More specifically, in an embodiment of the medical device 10, the pad 12 is substantially rectangular, but defines opposed, substantially identical and arcuate exterior ends 20. As such, the pad 12 defines opposed, substantially identical and linear exterior sides 22 that are substantially parallel with respect to each other, and the exterior ends 20 are concave with respect to each other. In this way, a shape of the pad 12 is similar to that of an adhesive bandage. The pad 12 also wraps about a significant portion—approaching an entirety—of the front of the top and bottom sets of the teeth 4 and gums 6. A width of the pad 12 is sufficient to cover the teeth 4 and at least a significant portion of the gums 6. A thickness defined by the pad 12 is small relative to each of a length and the width defined by the pad 12. In an aspect of the embodiment, the thickness of the pad 12 is substantially uniform. The pad 12 is also pillowy to act as a pillow upon which the gums 6 can rest. In an aspect of the embodiment, only one of the faces 14, 16 is pillowy. In an alternative aspect, both of the faces 14, 16 are pillowy. In either of these aspects, only a part or an entirety of the face(s) 14, 16 can be pillowy.

Also in the embodiment, at least one of the faces 14, 16 of the pad 12 is water-resistant. In this way, the medical device 10 acts as a repellant barrier to touching by unwanted liquids to cuts, scrapes, and other injuries of the mouth 2 and assists in dissemination of liquids—namely, promotes migration of liquefied nutrition and pushing of saliva to a rear of the mouth 2 to prevent drooling by the patient. In an aspect of the embodiment, only one of the faces 14, 16 is water-resistant. In an alternative aspect, both of the faces 14, 16 are water-resistant. In either of these aspects, only a part or an entirety of the face(s) 14, 16 can be water-resistant.

Also in the embodiment, the pad 12 includes a soft, soothing material—such as velvet and/or foam—that is in operative contacting relationship with the gums 6. In this regard, only a part or an entirety of the pad 12 can include velvet and/or foam. With respect to the foam, the foam includes medical foam in an aspect and latex foam in an alternative aspect.

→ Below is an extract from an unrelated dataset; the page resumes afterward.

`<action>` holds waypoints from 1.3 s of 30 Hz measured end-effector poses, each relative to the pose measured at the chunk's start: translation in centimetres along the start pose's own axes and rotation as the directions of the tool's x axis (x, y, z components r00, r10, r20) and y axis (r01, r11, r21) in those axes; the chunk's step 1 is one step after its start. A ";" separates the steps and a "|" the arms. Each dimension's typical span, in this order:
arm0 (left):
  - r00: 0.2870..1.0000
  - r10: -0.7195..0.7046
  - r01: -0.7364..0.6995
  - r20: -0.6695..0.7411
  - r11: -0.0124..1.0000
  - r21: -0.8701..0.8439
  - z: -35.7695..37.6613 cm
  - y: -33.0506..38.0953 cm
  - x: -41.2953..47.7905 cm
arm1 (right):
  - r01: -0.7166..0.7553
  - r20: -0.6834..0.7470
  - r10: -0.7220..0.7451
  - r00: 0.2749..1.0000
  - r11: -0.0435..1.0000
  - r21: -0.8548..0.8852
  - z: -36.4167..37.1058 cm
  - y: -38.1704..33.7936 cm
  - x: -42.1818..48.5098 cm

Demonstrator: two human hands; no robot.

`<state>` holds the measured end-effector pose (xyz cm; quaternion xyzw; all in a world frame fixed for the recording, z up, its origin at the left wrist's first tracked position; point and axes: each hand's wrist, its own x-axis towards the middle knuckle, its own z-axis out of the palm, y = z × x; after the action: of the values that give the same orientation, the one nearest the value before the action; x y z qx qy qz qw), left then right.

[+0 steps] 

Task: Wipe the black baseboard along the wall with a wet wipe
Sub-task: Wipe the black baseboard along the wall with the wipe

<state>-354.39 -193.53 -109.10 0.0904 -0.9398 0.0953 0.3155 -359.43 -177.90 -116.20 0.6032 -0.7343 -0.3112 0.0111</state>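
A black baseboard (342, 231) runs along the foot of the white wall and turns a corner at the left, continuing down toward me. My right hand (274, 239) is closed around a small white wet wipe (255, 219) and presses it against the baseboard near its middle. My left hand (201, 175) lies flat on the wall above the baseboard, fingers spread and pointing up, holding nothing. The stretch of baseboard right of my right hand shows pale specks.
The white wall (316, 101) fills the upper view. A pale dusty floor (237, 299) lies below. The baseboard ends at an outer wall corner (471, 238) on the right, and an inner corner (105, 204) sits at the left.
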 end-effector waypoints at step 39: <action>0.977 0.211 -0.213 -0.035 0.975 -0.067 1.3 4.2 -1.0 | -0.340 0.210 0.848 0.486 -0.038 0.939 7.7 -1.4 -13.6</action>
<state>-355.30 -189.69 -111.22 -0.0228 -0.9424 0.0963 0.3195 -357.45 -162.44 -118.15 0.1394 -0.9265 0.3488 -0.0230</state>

In this context, some materials—e.g., plastic, silicone, and wax—are not conducive to be used in the pad 12. For example, wax can cause small particles thereof to float in the mouth 2, which can cause gagging and/or risk of choking of the patient.

In an alternative embodiment, the medical device 10 comprises a pair of pads 12. Toward that end, the pads 12 are disposed in a “back-to-back” relationship with each other.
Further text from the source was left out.